### EXERCISE DIRECTIONS
Where does the string "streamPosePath" appear in the listing below? Copy every line where it does.

INFORMATION PROVIDED Block Start

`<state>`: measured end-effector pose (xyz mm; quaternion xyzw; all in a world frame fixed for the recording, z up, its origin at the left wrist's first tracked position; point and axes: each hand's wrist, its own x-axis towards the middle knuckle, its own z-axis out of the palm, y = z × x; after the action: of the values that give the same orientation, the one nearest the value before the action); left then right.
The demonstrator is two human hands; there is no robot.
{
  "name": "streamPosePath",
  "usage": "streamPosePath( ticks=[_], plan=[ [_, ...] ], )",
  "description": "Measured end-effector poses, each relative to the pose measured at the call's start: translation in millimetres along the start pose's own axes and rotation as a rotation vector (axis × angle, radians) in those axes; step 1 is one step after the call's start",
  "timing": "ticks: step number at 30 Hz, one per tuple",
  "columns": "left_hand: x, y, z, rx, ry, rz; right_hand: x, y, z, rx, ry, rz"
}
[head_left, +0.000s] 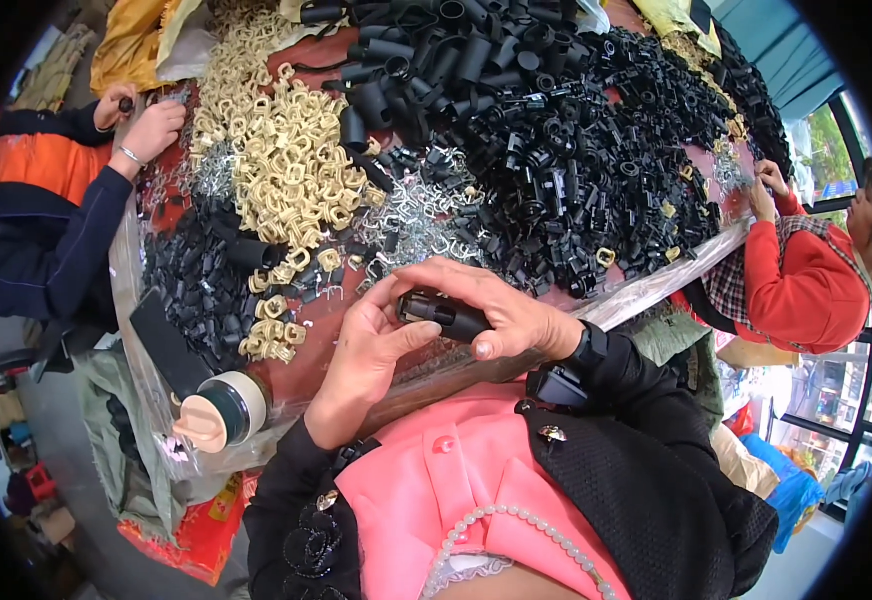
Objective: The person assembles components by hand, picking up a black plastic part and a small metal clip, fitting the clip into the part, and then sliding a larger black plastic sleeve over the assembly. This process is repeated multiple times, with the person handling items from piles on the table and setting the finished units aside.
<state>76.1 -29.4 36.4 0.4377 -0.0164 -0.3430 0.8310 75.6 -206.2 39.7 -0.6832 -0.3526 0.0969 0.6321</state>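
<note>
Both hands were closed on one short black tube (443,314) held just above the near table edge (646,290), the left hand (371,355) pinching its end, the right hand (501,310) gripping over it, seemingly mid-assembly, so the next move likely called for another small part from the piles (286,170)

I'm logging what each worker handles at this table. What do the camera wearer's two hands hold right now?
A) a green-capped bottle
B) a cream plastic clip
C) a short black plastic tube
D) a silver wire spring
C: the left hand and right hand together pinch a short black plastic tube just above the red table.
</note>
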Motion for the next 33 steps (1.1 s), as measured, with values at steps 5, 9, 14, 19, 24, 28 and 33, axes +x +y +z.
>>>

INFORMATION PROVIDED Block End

### RESULT OF THIS TASK
  "name": "streamPosePath",
  "usage": "streamPosePath( ticks=[_], plan=[ [_, ...] ], )",

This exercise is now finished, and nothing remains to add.